One common way of getting at the crucial difference is to talk about "true" and "false" acts, acts that do and acts that do not spring truly from who or what we are. This is what people have in mind when they say that athletes who use steroids or a corked bat to hit the ball farther than they could before are not only breaking the rules, but getting their achievements "on the cheap," performing deeds that appear to be, but that are not in truth, wholly their own. This makes sense as far as it goes, but it gives rise to the question, "What would make an act of humans genuinely a human act?" "What would make the deed truly one's own?"

Comparison with the doings of animals other than man proves helpful. In the activity of other animals, there is necessarily a unity between doer and deed; acting impulsively and without reflection, an animal-unlike a human being-cannot deliberately feign activity or separate its acts from itself as their immediate source. Yet though a cheetah runs, it does not truly run a race. Though it senses and pursues its prey, it does not seek a goal with full consciousness or with ambitions to surpass previous performances. Though its motion is voluntary (not externally compelled), it does not run by choice. Though it moves in ordered sequence, it has not planned the course. Its beauty and its excellence-and these are not to be disparaged-it owes largely to nature and instinct.

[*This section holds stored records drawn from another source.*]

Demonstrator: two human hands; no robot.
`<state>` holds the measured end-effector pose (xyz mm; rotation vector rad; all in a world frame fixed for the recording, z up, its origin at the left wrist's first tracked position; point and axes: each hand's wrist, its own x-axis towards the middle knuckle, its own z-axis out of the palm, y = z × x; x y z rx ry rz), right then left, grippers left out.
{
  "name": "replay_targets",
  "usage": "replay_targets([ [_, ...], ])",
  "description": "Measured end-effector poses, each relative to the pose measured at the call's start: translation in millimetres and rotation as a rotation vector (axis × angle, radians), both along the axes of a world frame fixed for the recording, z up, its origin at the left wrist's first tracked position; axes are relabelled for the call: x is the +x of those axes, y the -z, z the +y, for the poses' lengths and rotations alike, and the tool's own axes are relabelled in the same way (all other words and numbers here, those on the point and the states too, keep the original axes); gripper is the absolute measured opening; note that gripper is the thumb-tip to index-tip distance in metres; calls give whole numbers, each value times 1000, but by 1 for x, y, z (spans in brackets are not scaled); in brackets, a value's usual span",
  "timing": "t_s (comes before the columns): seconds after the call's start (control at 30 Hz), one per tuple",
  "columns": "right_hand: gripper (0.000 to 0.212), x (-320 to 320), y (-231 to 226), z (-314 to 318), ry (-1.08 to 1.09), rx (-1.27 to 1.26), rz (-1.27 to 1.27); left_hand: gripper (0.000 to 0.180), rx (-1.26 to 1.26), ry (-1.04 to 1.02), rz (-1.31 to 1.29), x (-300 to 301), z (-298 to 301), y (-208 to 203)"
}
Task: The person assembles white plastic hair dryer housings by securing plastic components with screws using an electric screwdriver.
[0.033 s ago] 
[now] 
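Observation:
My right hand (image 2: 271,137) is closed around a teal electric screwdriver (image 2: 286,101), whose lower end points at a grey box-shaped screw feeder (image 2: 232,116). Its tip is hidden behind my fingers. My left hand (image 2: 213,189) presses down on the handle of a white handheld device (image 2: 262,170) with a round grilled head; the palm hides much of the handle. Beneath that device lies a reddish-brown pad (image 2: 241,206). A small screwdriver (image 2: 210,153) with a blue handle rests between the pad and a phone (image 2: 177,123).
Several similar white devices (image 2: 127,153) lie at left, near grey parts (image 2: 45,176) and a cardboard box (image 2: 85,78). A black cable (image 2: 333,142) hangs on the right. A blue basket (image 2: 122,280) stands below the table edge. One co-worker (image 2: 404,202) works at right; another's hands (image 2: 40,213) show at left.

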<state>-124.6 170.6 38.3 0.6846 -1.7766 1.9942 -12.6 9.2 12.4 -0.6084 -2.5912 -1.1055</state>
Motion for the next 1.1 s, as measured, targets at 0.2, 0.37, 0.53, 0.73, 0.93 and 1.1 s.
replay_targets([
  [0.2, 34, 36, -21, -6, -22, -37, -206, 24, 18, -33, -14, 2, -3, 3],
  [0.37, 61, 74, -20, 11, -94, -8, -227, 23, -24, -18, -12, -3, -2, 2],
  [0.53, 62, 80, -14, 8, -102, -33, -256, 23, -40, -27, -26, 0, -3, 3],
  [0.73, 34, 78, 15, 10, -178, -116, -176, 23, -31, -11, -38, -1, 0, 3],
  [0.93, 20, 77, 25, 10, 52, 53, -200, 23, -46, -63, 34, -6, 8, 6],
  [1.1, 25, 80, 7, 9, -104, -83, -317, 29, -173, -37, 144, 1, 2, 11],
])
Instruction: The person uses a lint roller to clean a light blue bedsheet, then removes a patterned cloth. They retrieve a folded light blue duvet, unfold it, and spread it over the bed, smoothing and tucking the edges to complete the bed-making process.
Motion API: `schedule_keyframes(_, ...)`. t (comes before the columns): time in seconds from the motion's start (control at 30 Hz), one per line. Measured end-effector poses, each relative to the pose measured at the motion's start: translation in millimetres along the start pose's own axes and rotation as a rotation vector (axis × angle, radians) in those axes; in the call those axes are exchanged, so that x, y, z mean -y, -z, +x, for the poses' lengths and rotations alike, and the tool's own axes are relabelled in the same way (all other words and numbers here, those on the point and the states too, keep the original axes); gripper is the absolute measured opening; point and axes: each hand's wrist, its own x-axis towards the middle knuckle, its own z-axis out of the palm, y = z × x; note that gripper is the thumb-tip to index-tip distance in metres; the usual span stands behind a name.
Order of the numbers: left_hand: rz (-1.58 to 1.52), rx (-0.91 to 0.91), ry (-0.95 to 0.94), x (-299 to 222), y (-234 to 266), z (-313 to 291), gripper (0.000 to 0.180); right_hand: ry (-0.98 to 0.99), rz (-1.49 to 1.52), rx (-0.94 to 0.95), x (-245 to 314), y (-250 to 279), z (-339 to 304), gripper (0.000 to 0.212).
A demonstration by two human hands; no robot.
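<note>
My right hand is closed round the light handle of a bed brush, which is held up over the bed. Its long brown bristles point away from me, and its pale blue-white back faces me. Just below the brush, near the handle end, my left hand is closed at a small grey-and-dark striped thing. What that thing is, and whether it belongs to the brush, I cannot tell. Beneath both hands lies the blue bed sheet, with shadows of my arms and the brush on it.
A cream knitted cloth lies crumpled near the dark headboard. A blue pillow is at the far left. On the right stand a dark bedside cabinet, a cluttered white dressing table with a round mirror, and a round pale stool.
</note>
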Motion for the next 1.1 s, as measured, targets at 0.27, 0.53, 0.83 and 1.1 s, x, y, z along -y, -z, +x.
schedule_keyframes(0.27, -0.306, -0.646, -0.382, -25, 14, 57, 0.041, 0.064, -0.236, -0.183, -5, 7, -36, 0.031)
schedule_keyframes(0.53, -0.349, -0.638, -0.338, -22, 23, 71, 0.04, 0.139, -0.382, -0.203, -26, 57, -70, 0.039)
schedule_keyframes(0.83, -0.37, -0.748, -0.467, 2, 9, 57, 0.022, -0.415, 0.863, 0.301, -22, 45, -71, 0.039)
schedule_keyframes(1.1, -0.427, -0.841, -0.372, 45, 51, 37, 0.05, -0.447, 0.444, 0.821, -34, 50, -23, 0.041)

In contrast, the human runner chooses to run a race and sets before himself (herself) his (her) goal. He measures the course and prepares himself precisely for it. He surveys his rivals and plots his strategy. Though constrained by the limits of his flesh, he cultivates and disciplines his body and its natural gifts in pursuit of his goal. The end, the means, and the manner are all matters of conscious awareness and deliberate choice, from start to finish. In a word, what makes the racer's running a human act humanly done is that it is done freely, knowingly, and by conscious choice.

So far so good. But if the humanity of our actions rests solely on their being rooted in knowledge and conscious choice, we face this difficulty: Is not a decision to enhance our bodies through drugs or genetic intervention also a matter of human choice? Why would this not be precisely the expression of our rational will, a manifestation of its peculiarly human ability not to be enslaved by the limitations of our animal bodies? If it is the presence of free, knowing, and conscious choice that makes for a human act, then the bulking up of the genetically or drug-enhanced athlete-and derivatively, his drug-assisted superior performance-would seem to be preeminently human or even superhuman, a manifestation of our ability to transcend nature's and our personal limitations in a way no animal can.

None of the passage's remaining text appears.